#### EXERCISE DESCRIPTION:
Give again, character for character, the lines that lie between the first line of the material and the line with "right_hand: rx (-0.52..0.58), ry", inclusive. Omit pictures.

#### RECORDED INFORMATION:
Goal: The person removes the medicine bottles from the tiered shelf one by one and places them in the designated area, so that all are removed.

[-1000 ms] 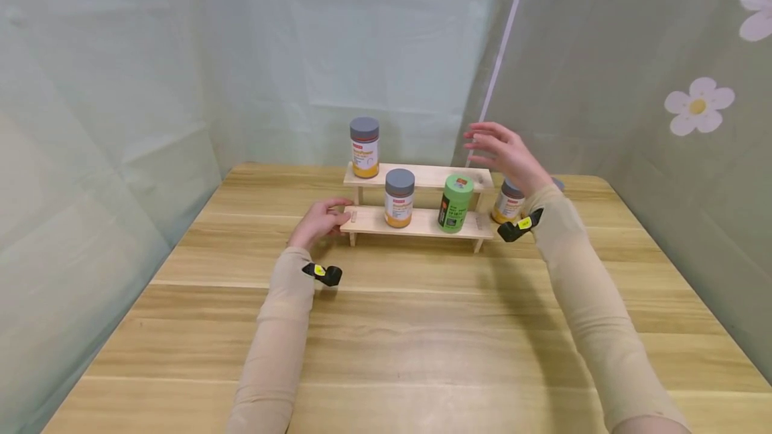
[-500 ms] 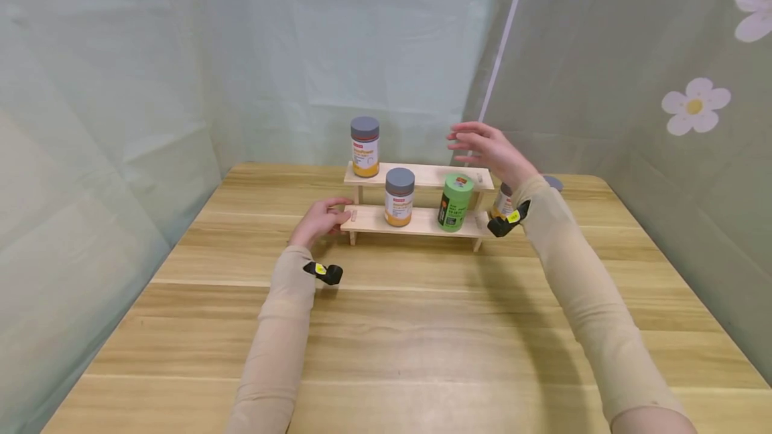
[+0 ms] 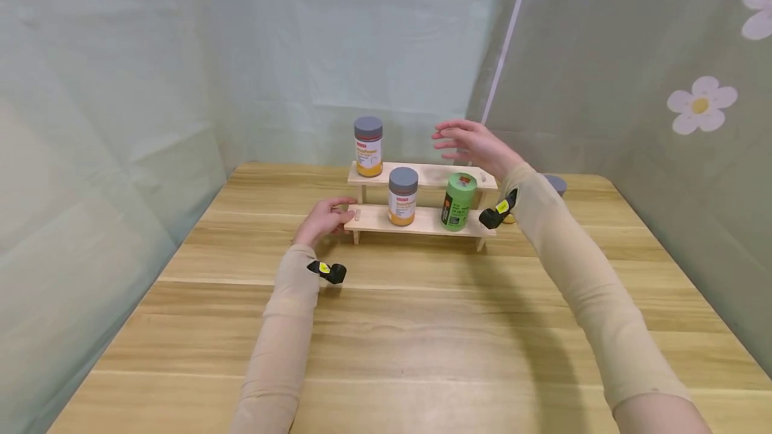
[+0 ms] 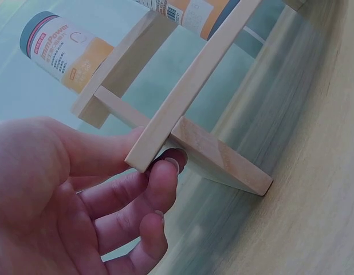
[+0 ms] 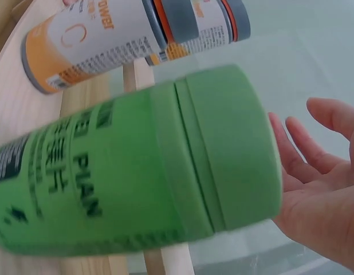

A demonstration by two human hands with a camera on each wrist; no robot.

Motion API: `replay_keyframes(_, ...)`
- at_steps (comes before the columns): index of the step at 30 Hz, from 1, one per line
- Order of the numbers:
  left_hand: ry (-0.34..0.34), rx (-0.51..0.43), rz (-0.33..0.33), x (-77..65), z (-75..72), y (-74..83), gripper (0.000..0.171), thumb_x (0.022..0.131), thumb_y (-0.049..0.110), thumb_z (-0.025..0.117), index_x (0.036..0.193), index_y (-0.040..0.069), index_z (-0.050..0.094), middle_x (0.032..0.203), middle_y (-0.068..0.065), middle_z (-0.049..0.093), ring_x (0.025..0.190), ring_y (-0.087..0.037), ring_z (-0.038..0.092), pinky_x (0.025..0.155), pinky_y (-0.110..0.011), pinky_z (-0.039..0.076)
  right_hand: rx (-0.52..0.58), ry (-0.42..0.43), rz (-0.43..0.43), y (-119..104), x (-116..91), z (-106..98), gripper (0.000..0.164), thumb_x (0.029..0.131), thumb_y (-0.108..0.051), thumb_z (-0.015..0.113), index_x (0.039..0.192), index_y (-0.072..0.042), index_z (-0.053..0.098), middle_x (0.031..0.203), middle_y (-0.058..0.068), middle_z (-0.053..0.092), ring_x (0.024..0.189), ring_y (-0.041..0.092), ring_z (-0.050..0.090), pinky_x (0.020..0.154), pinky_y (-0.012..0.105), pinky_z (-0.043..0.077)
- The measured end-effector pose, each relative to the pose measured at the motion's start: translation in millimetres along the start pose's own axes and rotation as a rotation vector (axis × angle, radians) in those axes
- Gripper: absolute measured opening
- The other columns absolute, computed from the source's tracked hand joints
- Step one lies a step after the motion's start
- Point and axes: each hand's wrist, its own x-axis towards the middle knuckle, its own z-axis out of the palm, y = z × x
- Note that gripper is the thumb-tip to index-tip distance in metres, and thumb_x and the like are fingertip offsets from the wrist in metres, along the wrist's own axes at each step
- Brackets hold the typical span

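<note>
A two-tier wooden display shelf (image 3: 425, 218) stands on the table. My left hand (image 3: 322, 221) pinches the left end of its lower board, thumb above and curled fingers below, as the left wrist view shows. On the upper tier's left sits a grey-capped jar (image 3: 368, 147) with a white and orange label. A similar jar (image 3: 402, 197) and a green jar (image 3: 458, 202) stand upright on the lower tier. My right hand (image 3: 479, 144) hovers over the upper tier's right part, fingers loosely extended, holding nothing. In the right wrist view the green jar (image 5: 137, 172) hides part of that hand.
Behind my right forearm, to the right of the shelf, another grey cap (image 3: 555, 184) shows; the forearm mostly hides what stands there. The wooden table (image 3: 410, 327) reaches back to pale curtains (image 3: 386, 39), the right one printed with flowers.
My right hand has moved left, from the shelf's right end to above its upper tier. The left hand keeps its grip on the board, and the jars on the shelf have stayed put.
</note>
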Motion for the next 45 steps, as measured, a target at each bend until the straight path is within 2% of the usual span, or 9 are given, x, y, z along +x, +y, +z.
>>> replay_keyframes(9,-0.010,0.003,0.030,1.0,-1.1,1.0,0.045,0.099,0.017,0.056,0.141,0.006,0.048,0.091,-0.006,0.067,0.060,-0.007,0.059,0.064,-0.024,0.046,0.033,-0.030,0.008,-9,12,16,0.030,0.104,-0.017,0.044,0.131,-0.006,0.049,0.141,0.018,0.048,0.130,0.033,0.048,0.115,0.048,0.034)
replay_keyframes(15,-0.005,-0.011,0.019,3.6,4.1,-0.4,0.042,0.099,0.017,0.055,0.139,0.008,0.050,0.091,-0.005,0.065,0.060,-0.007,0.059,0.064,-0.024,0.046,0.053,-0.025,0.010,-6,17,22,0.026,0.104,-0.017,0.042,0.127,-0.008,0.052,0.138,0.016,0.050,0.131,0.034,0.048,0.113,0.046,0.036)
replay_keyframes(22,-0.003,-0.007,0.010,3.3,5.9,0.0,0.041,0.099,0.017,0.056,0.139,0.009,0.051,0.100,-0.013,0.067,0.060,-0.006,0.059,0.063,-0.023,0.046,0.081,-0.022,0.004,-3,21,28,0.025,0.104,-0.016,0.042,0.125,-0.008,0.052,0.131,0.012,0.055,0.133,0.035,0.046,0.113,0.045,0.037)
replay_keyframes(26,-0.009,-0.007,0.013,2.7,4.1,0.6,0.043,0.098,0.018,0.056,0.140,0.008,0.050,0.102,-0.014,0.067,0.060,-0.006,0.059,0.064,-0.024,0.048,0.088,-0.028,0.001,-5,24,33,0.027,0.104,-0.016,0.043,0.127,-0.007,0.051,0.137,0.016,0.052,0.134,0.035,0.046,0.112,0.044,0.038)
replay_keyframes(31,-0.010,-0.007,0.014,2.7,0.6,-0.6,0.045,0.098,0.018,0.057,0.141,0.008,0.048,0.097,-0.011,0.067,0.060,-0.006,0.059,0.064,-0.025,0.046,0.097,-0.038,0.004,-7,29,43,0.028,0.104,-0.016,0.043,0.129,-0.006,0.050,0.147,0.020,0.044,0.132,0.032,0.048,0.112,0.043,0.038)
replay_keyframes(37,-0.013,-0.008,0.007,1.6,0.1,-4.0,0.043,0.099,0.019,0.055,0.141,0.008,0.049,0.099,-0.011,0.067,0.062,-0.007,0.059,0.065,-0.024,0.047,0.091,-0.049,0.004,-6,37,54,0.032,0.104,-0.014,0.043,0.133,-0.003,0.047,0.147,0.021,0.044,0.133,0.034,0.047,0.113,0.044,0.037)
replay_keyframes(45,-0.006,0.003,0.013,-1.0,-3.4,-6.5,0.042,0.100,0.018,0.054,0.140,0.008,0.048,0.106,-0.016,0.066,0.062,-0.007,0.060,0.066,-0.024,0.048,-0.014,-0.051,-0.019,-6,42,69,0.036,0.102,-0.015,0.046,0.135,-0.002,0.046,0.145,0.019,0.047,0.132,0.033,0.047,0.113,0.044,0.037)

#### SOLUTION TO THE PROBLEM:
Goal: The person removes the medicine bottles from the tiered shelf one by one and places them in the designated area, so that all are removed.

[-1000 ms] 
[-500 ms] 
[+0 ms] 
[+0 ms] 
[+0 ms] 

A demonstration by two human hands with a camera on each wrist; no robot.

Motion API: `replay_keyframes(_, ...)`
- at_steps (comes before the columns): index of the step at 30 Hz, from 1, one per line
- Order of the numbers:
  left_hand: ry (-0.34..0.34), rx (-0.51..0.43), rz (-0.33..0.33), x (-77..65), z (-75..72), y (-74..83), gripper (0.000..0.171), thumb_x (0.022..0.131), thumb_y (-0.049..0.110), thumb_z (-0.025..0.117), index_x (0.036..0.193), index_y (-0.040..0.069), index_z (-0.050..0.094), middle_x (0.032..0.203), middle_y (-0.068..0.065), middle_z (-0.049..0.093), ring_x (0.025..0.190), ring_y (-0.087..0.037), ring_z (-0.038..0.092), pinky_x (0.025..0.155), pinky_y (-0.110..0.011), pinky_z (-0.039..0.076)
  right_hand: rx (-0.52..0.58), ry (-0.42..0.43), rz (-0.43..0.43), y (-119..104), x (-116..91), z (-106..98), gripper (0.000..0.164), thumb_x (0.029..0.131), thumb_y (-0.108..0.051), thumb_z (-0.015..0.113), index_x (0.039..0.192), index_y (-0.072..0.042), index_z (-0.053..0.098), middle_x (0.031..0.203), middle_y (-0.058..0.068), middle_z (-0.053..0.092), ring_x (0.024..0.189), ring_y (-0.041..0.092), ring_z (-0.050..0.090), pinky_x (0.020..0.154), pinky_y (-0.012..0.105), pinky_z (-0.043..0.077)

That concludes the exercise.